If you aren't inclined to cook some up from scratch, a store-bought jar is perfectly fine. However, you can split the difference and evolve a jar of regular marinara quite easily. A shortcut vodka sauce allows you to adjust the exact levels of alcohol and aromatics to your tastes while removing the need to watch a long-simmering pot of tomatoes. Even Giada de Laurentiis, a queen of Italian cooking, starts her vodka sauce with a store-bought base, adding a bit of cream, booze, and parmesan to create complex flavors in less than half an hour. Vodka sauce should impart plenty of brightness to cut through the starch and fat in mac and cheese, but it's also a great opportunity to add herbs and garlic from traditional tomato sauces.
While vodka sauce is already fairly creamy, you shouldn't ditch the rest of your mac and cheese's sauce — you want that luxurious thickness from a roux, after all. Luckily, pasta water is an amazing emulsifier and thickening agent, blending everything together into a delicious whole. Just add your desired amount of sauce and, if your mixture seems too thin, add a quarter cup of starchy pasta water and simmer until it's perfectly thick.
What to add to your vodka sauce mac and cheese
Vodka sauce mac and cheese should already be bright, creamy, and hearty, so you can either double down on these flavors or branch out and try new ones. The same ingredients that upgrade boxed mac and cheese work fantastically here, complementing your new flavors in novel ways to create a more exciting dish.
Blanched or boiled vegetables like broccoli, cauliflower, and green beans add a satisfying crunch to the mix, delivering a dichotomy of textures. On the other hand, softened greens like spinach and kale blend with the pasta to give you earthy, fresh flavors without much impact on texture. Pickled vegetables can give you the best of both worlds, upping your dish's saltiness and making it even brighter while still giving you the same crisp texture as fresh ones. You can even mix some of the brine into the vodka sauce directly.

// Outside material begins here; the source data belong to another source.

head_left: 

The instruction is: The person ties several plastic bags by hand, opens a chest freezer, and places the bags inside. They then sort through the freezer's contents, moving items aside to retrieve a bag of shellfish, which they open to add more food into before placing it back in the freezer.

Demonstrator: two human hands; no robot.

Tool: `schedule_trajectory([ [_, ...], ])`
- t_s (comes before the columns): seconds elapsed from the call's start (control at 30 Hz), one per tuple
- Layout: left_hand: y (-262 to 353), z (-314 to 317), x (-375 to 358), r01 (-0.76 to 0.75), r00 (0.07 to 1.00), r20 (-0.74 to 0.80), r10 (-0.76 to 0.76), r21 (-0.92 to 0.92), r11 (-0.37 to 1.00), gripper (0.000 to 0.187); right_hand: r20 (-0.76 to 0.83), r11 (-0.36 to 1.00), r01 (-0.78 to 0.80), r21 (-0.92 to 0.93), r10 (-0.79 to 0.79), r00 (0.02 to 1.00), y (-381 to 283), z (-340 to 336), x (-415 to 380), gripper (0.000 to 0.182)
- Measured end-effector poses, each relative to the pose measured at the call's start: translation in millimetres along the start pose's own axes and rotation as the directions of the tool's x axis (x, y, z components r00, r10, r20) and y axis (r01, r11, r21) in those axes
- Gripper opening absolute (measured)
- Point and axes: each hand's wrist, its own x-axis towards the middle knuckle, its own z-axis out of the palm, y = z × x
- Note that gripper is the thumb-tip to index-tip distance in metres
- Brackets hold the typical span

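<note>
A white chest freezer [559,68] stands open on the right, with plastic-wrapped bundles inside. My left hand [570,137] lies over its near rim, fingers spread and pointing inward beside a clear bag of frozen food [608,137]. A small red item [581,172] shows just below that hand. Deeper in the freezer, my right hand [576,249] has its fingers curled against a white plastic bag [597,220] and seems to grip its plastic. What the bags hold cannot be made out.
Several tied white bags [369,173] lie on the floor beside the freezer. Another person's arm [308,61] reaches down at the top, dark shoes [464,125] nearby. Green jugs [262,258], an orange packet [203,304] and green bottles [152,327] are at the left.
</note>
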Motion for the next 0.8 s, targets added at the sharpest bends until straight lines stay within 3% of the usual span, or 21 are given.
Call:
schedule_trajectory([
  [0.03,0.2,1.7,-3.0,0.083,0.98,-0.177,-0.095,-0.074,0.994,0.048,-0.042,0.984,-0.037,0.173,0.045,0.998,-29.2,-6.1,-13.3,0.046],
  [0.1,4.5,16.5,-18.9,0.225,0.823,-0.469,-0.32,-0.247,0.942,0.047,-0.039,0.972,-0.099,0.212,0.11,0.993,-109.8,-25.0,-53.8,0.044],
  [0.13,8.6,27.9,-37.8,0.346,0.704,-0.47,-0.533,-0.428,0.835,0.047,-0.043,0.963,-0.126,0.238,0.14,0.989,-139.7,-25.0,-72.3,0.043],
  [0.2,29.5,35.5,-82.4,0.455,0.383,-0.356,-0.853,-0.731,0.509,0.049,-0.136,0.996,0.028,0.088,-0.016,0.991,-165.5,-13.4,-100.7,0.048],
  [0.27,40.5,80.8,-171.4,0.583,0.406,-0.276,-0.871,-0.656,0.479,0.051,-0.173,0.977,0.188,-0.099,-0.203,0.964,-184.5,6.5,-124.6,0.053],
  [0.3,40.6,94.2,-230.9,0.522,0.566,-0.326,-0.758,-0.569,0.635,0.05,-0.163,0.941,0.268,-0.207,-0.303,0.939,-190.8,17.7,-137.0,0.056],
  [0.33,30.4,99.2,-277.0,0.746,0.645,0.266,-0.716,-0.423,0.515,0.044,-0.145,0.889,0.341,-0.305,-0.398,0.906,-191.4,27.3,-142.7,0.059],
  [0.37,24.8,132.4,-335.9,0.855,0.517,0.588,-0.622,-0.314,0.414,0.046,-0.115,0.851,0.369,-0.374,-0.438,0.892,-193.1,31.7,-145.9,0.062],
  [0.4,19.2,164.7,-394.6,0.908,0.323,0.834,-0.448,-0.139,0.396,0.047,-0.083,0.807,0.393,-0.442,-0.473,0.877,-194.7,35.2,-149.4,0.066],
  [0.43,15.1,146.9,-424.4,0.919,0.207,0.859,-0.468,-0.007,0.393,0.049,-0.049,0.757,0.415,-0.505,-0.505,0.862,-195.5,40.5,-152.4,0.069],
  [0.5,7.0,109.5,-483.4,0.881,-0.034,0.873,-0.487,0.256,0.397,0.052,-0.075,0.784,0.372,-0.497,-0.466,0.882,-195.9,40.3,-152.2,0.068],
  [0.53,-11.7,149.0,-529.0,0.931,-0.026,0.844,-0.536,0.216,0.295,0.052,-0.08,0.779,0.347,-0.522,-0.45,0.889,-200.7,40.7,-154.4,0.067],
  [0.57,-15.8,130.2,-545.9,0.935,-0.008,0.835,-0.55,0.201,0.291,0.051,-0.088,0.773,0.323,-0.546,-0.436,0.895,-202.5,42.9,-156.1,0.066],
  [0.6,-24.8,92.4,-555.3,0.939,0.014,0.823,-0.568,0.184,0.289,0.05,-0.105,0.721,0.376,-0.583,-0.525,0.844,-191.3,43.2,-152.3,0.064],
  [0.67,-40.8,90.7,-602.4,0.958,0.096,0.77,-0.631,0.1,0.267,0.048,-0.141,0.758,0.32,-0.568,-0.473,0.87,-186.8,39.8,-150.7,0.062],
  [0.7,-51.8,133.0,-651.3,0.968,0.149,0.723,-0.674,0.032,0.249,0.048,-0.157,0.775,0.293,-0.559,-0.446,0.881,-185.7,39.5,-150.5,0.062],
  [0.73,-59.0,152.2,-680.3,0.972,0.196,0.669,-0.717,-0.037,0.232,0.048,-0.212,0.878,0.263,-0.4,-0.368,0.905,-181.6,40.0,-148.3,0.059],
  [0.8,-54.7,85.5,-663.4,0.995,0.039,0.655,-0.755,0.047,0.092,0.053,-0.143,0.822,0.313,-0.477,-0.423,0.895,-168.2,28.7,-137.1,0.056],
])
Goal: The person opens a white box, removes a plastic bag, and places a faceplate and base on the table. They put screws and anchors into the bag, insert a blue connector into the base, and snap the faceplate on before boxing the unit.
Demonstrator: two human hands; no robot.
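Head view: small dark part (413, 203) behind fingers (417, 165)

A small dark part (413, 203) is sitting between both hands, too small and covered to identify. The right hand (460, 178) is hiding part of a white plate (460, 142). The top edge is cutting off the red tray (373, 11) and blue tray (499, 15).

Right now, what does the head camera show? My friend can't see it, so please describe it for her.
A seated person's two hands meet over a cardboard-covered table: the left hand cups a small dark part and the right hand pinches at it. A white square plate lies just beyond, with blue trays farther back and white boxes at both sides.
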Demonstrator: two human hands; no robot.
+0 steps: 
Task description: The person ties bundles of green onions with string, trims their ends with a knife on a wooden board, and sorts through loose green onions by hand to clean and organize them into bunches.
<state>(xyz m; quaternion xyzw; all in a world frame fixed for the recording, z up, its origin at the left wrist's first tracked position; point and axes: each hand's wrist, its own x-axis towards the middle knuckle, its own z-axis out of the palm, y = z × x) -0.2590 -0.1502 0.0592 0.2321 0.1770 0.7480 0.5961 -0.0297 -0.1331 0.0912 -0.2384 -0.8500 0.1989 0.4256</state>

If you want to lean into the heartiness of the dish, some crumbled Italian sausage or pancetta works great with cheese, vodka sauce, and pasta. For even better flavor, try browning them before you saute the aromatics or toast a roux for your sauce, giving you some Maillard action and infusing your mac and cheese with meatiness. It's also hard to go wrong with extra cheese, and the heavy, earthy notes of Gruyere and Bierkäse are great at balancing out the acidity of tomatoes.